=== YOUR ASSIGNMENT ===
All the entries below should be reproduced exactly.

=== THE RECORDS ===

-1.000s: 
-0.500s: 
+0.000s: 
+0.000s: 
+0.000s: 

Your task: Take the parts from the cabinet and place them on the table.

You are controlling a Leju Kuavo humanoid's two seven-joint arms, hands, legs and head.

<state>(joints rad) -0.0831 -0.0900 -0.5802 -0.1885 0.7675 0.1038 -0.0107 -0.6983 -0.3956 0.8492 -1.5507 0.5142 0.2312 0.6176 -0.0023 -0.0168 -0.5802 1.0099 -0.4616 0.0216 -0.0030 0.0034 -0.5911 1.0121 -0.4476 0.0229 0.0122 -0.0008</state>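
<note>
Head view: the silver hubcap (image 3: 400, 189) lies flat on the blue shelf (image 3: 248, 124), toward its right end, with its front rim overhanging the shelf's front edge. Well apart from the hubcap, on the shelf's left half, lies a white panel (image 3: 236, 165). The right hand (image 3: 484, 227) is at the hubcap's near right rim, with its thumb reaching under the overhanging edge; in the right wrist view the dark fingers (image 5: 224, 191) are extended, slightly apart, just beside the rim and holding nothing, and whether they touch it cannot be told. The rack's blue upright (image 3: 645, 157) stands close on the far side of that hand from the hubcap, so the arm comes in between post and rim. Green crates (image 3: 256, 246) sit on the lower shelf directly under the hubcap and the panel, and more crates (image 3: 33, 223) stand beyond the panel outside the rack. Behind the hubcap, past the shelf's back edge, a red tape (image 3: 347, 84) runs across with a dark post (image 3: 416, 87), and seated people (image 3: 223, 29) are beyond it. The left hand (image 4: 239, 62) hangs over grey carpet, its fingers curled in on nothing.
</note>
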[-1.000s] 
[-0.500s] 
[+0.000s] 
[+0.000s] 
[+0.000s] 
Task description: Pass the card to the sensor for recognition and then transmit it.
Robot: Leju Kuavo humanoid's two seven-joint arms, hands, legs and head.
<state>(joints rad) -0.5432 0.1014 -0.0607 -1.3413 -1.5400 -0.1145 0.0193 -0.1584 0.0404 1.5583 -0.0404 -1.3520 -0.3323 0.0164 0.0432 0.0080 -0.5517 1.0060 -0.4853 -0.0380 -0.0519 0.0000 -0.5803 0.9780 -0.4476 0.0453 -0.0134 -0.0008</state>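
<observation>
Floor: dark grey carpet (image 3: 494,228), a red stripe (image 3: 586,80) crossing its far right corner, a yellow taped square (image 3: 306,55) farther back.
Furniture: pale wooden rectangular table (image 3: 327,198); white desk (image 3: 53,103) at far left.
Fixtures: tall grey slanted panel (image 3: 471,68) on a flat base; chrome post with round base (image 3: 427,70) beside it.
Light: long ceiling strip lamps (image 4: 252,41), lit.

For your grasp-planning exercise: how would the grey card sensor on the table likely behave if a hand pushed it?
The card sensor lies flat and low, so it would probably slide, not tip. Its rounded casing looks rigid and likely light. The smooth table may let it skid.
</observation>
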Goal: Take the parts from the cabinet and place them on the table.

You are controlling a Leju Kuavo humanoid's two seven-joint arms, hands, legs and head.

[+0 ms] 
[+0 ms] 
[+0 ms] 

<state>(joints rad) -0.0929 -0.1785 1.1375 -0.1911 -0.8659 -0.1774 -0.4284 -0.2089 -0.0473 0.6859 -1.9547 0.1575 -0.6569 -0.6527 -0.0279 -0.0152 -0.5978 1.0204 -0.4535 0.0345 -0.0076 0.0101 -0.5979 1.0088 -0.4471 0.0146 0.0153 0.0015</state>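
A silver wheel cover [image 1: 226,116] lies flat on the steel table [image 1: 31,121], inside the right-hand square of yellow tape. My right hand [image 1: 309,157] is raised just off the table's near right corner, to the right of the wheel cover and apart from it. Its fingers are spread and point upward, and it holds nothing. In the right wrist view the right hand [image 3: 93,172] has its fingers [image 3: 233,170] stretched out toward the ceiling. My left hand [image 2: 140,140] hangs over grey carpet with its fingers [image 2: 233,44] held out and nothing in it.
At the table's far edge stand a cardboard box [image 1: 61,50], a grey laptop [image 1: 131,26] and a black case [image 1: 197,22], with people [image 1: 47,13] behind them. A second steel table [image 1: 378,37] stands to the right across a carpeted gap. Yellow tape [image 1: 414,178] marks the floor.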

=== WRITTEN SOLUTION ===
-1.000s: 
-0.500s: 
+0.000s: 
+0.000s: 
+0.000s: 

Your task: Take the parts from the cabinet and place them on the table.

You are controlling a Leju Kuavo humanoid's two seven-joint arms, hands, legs and head.

<state>(joints rad) -0.0831 -0.0900 -0.5802 -0.1885 0.7675 0.1038 -0.0107 -0.6983 -0.3956 0.8492 -1.5507 0.5142 0.2312 0.6176 -0.0023 -0.0168 -0.5802 1.0099 -0.4616 0.0216 -0.0030 0.0034 -0.5911 1.0121 -0.4476 0.0229 0.0122 -0.0008</state>
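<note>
Head view: the silver hubcap (image 3: 400, 189) lies flat on the blue shelf (image 3: 248, 124), toward its right end, with its front rim overhanging the shelf's front edge. Well apart from the hubcap, on the shelf's left half, lies a white panel (image 3: 236, 165). The right hand (image 3: 484, 227) is at the hubcap's near right rim, with its thumb reaching under the overhanging edge; in the right wrist view the dark fingers (image 5: 224, 191) are extended, slightly apart, just beside the rim and holding nothing, and whether they touch it cannot be told. The rack's blue upright (image 3: 645, 157) stands close on the far side of that hand from the hubcap, so the arm comes in between post and rim. Green crates (image 3: 256, 246) sit on the lower shelf directly under the hubcap and the panel, and more crates (image 3: 33, 223) stand beyond the panel outside the rack. Behind the hubcap, past the shelf's back edge, a red tape (image 3: 347, 84) runs across with a dark post (image 3: 416, 87), and seated people (image 3: 223, 29) are beyond it. The left hand (image 4: 239, 62) hangs over grey carpet, its fingers curled in on nothing.
</note>
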[-1.000s] 
[-0.500s] 
[+0.000s] 
[+0.000s] 
[+0.000s] 
Task description: Pass the card to the sensor for recognition and then transmit it.
Robot: Leju Kuavo humanoid's two seven-joint arms, hands, legs and head.
<state>(joints rad) -0.5432 0.1014 -0.0607 -1.3413 -1.5400 -0.1145 0.0193 -0.1584 0.0404 1.5583 -0.0404 -1.3520 -0.3323 0.0164 0.0432 0.0080 -0.5517 1.0060 -0.4853 -0.0380 -0.0519 0.0000 -0.5803 0.9780 -0.4476 0.0453 -0.0134 -0.0008</state>
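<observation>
Floor: dark grey carpet (image 3: 494,228), a red stripe (image 3: 586,80) crossing its far right corner, a yellow taped square (image 3: 306,55) farther back.
Furniture: pale wooden rectangular table (image 3: 327,198); white desk (image 3: 53,103) at far left.
Fixtures: tall grey slanted panel (image 3: 471,68) on a flat base; chrome post with round base (image 3: 427,70) beside it.
Light: long ceiling strip lamps (image 4: 252,41), lit.

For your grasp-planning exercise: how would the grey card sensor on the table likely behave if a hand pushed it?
The card sensor lies flat and low, so it would probably slide, not tip. Its rounded casing looks rigid and likely light. The smooth table may let it skid.
</observation>
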Goal: Take the parts from the cabinet and place them on the table.

You are controlling a Leju Kuavo humanoid's two seven-joint arms, hands, legs and head.

[+0 ms] 
[+0 ms] 
[+0 ms] 

<state>(joints rad) -0.0929 -0.1785 1.1375 -0.1911 -0.8659 -0.1774 -0.4284 -0.2089 -0.0473 0.6859 -1.9547 0.1575 -0.6569 -0.6527 -0.0279 -0.0152 -0.5978 1.0204 -0.4535 0.0345 -0.0076 0.0101 -0.5979 1.0088 -0.4471 0.0146 0.0153 0.0015</state>
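A silver wheel cover [image 1: 226,116] lies flat on the steel table [image 1: 31,121], inside the right-hand square of yellow tape. My right hand [image 1: 309,157] is raised just off the table's near right corner, to the right of the wheel cover and apart from it. Its fingers are spread and point upward, and it holds nothing. In the right wrist view the right hand [image 3: 93,172] has its fingers [image 3: 233,170] stretched out toward the ceiling. My left hand [image 2: 140,140] hangs over grey carpet with its fingers [image 2: 233,44] held out and nothing in it.
At the table's far edge stand a cardboard box [image 1: 61,50], a grey laptop [image 1: 131,26] and a black case [image 1: 197,22], with people [image 1: 47,13] behind them. A second steel table [image 1: 378,37] stands to the right across a carpeted gap. Yellow tape [image 1: 414,178] marks the floor.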

The answer has been written out completely.